X_test = [['machine', 'learning'], ['Bayes', 'probability']]
predictions = nb.predict(X_test)
print(f"Predictions: {predictions}")  # ['ML', 'Stats']

2. Probability Distributions

2.1 Normal Distribution (Gaussian Distribution)

The normal distribution is the most important continuous probability distribution observed in many natural phenomena and measurement errors.

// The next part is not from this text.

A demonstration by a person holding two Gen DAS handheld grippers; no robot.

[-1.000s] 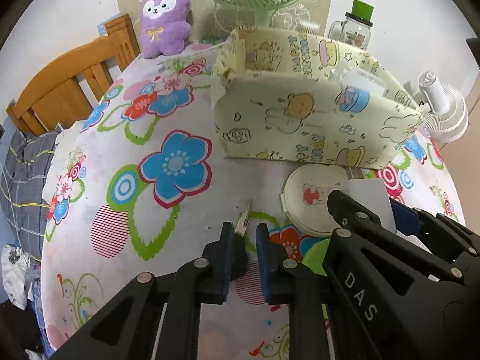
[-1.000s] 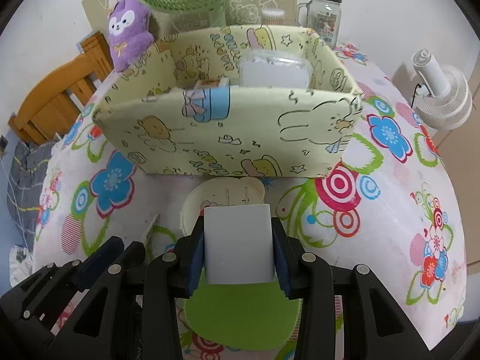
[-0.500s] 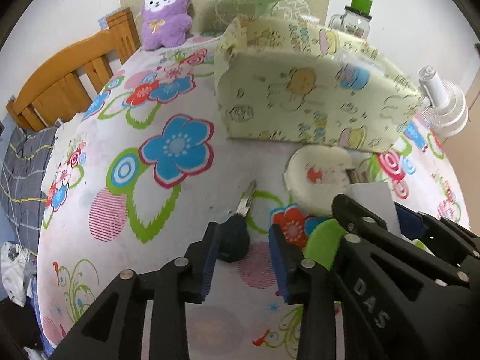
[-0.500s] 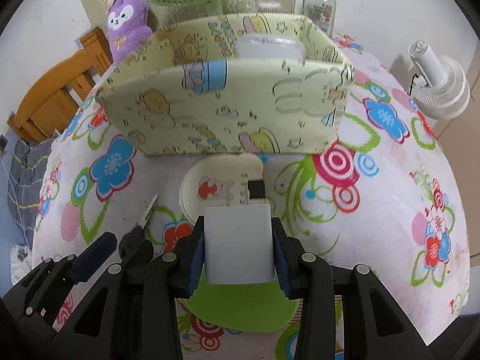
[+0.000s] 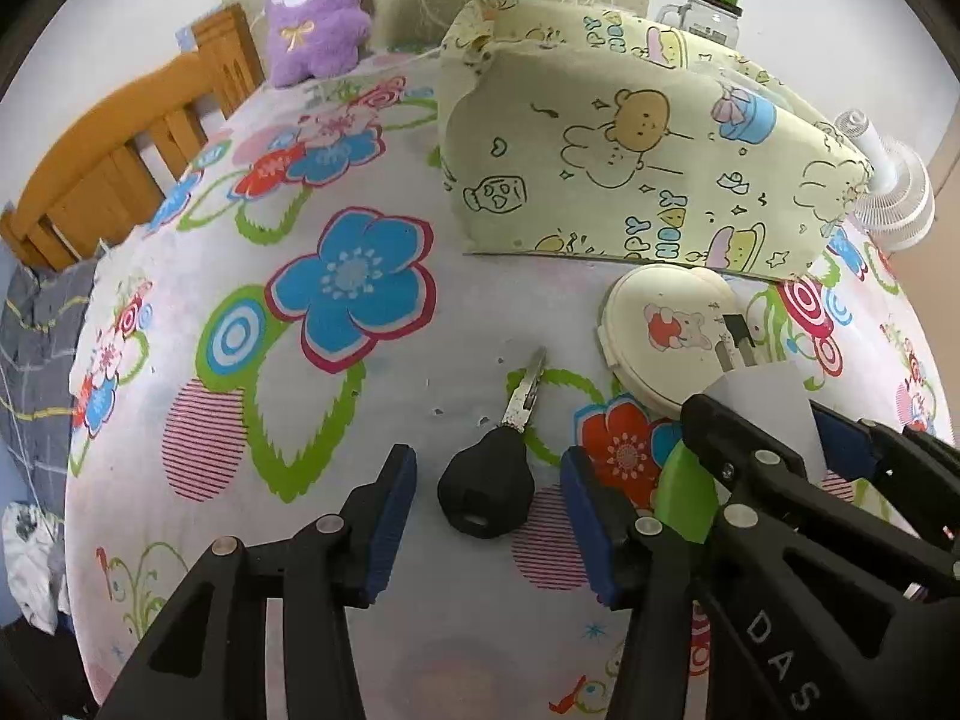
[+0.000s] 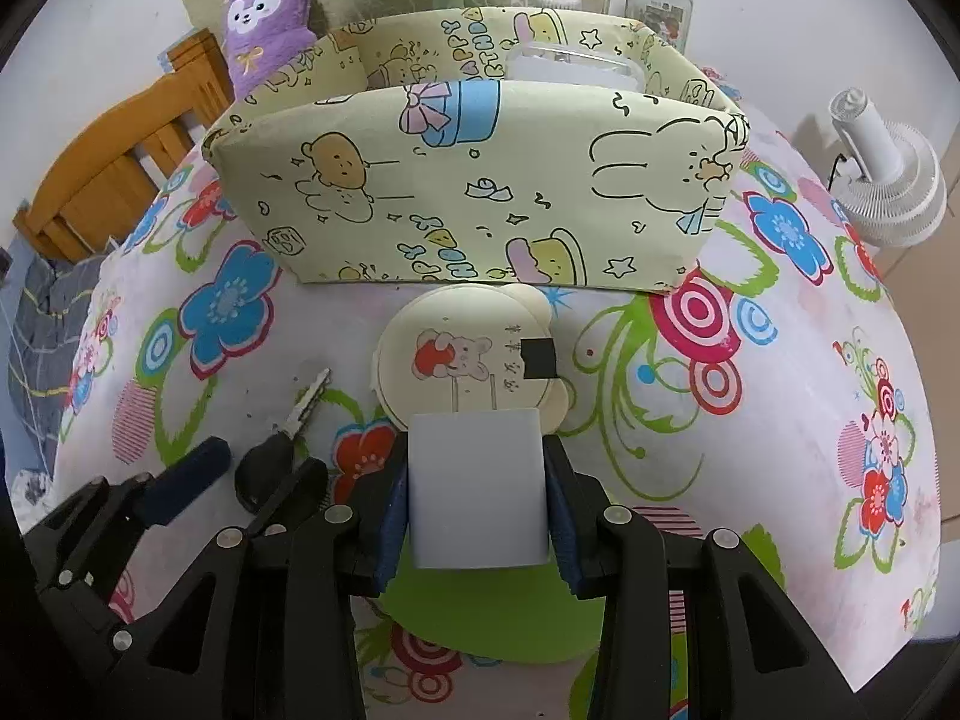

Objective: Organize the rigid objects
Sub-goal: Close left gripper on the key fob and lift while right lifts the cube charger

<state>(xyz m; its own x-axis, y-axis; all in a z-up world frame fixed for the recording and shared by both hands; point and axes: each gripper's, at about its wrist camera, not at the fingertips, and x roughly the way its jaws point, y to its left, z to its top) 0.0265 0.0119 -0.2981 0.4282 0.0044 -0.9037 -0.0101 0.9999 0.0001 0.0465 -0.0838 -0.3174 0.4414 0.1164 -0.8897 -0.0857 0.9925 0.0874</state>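
Two grippers: left hand-held gripper (image 5: pixel 487 525) jaws opening, key (image 5: pixel 495 468) lying loose between them on the counter (image 5: pixel 180 360); right hand-held gripper (image 6: pixel 477 498) clamped on a white block (image 6: pixel 478 489)
Progress: early-ish; round case (image 6: pixel 465 363) and key not yet in the box (image 6: pixel 480 192)
Writing: "HAPPY" on box; "DAS" on gripper

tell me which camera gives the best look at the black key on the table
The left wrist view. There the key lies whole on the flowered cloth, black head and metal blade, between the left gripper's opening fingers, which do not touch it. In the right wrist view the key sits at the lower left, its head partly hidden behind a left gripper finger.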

\mathcal{N}(x|\mu, \sigma^2) = \frac{1}{\sqrt{2\pi\sigma^2}} \exp\left(-\frac{(x-\mu)^2}{2\sigma^2}\right)

Where:

μ: Mean (expectation) - center position of the distribution
σ²: Variance - degree of data dispersion
σ: Standard deviation - square root of variance

Central Limit Theorem The sum of independent and identically distributed random variables approaches a normal distribution as the sample size increases, regardless of the shape of the original distribution. This is one of the reasons why the normal distribution is so important.

2.2 Multivariate Normal Distribution

The multivariate normal distribution, which describes the probability distribution of multidimensional data, is frequently used in machine learning.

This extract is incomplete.